L’Italia si stringe attorno ai suoi soldati caduti in Afghanistan. Lunedì saranno esposte le bandiere a mezz’asta in segno di lutto nazionale, mentre nelle scuole e negli uffici pubblici sarà osservato un minuto di silenzio.
Avvolte in panni tricolori, le bare con i corpi di Davide Ricchiuto, Matteo Mureddu, Antonio Fortunato, Roberto Valente, Massimiliano Randino, Giandomenico Pistonami, i sei parà dilaniati giovedì a Kabul dall’esplosione di un’autobomba, torneranno in Italia domani mattina. Atterreranno alle 9.30 all’aeroporto di Ciampino a bordo di un C130 dell’Aeronautica militare.
Ad attenderli il capo dello Stato, Giorgio Napolitano, insieme ai presidenti di Senato e Camera, Renato Schifani e Gianfranco Fini. I corpi saranno quindi sottoposti all’autopsia disposta dalla Procura della Repubblica di Roma, che ha aperto, secondo la prassi, un fascicolo sulla strage. La procedura dovrebbe durare circa sei ore. Quindi, nel tardo pomeriggio, sarà allestita una camera ardente aperta al pubblico, presso l’ospedale militare del Celio.

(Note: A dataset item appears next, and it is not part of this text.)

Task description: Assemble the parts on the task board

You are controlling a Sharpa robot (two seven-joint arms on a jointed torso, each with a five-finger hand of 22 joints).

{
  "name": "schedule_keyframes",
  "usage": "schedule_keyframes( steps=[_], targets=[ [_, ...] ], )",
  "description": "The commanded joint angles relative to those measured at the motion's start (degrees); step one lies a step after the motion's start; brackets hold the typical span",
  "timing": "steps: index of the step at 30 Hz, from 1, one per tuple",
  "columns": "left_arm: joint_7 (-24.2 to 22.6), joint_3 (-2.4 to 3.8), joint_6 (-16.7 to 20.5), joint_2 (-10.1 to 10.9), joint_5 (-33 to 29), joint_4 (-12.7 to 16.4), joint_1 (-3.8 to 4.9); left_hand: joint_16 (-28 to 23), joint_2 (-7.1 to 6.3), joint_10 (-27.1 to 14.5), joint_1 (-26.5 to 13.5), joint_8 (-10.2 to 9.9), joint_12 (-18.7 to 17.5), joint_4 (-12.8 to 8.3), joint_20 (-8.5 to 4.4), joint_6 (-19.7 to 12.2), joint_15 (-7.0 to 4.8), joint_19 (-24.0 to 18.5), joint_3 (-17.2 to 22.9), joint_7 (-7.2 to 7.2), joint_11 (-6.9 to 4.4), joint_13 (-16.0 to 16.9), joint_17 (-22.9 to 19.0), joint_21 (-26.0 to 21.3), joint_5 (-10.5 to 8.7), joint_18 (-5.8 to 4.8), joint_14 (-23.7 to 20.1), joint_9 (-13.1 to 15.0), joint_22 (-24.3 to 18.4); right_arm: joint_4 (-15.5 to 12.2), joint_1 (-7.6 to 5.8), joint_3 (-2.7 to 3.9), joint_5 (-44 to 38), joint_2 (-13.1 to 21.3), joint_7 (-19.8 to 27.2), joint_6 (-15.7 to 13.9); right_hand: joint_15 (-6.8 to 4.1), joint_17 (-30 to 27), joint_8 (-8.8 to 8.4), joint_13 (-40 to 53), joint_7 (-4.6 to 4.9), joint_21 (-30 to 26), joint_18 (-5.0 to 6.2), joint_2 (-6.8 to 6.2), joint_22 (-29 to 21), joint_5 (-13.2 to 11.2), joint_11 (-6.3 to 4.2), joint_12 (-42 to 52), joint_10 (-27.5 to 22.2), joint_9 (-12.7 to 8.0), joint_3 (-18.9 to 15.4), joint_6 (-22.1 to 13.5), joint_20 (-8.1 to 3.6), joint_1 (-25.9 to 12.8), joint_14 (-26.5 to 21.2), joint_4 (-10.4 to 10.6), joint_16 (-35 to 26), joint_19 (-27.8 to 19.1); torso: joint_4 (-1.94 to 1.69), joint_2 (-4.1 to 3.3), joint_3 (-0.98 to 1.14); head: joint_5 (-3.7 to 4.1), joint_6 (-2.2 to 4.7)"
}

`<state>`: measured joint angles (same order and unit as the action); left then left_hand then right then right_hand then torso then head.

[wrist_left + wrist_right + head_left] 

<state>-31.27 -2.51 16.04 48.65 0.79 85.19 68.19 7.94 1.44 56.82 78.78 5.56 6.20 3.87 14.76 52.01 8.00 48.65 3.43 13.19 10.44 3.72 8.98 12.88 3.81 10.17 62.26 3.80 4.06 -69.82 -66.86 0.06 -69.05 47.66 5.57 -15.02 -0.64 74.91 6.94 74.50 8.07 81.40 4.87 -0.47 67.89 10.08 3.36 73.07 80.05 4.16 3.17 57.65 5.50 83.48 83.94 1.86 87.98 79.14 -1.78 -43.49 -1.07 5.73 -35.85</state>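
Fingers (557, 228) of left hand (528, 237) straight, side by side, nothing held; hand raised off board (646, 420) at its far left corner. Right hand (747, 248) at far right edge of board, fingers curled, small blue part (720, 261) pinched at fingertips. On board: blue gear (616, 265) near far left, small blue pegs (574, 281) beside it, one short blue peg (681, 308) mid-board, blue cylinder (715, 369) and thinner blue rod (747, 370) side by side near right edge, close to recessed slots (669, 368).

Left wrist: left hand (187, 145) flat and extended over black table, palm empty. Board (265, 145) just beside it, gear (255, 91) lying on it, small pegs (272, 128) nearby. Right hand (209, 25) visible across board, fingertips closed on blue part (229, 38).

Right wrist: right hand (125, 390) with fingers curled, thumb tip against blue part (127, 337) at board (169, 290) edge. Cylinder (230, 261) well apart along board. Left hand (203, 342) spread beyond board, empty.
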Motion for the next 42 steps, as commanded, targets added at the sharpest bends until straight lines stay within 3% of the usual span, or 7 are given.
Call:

Il Consiglio dei ministri ha deciso che i funerali solenni si svolgeranno lunedì alle 11, presso la Basilica di San Paolo fuori le Mura a Roma: la stessa scelta per i caduti di Nassiriya, nel 2003. Alla cerimonia saranno presenti il premier Silvio Berlusconi, membri del governo (compreso il ministro dell’Interno Roberto Maroni, che l’ha confermato ieri ai giornalisti che glielo chiedevano) e i leader dei partiti di maggioranza e di opposizione.
La messa funebre sarà celebrata dall’ordinario militare, monsignore Vincenzo Pelvi, che durante la celebrazione leggerà anche un messaggio del Papa. A quanto si è appreso, dei militari italiani caduti Benedetto XVI parlerà anche domani, al termine della preghiera dell’Angelus di mezzogiorno.
Non è stata ancora stabilita una data di rientro per gli altri quattro italiani feriti, le cui condizioni sono stabili. Intanto è in partenza per Kabul una squadra del Reparto operativo speciale (Ros) dei carabinieri: avrà il compito di condurre indagini sull’attentato che ha provocato anche, va ricordato, la morte di dieci civili afghani.
La morte dei sei parà è arrivata a un mese e mezzo dal ritiro del grosso del contingente italiano presente a Kabul: tra fine ottobre e primi di novembre, infatti, scadrà il mandato della Folgore e i militari presenti nella capitale afghana non saranno sostituiti. A Kabul rimarranno solo, a partire da quella data, dai 50 ai 100 soldati nell’ambito del quartiere generale della missione Isaf. La maggior parte dei soldati italiani sono concentrati invece a Ovest dell’Afghanistan, nell’area di Herat.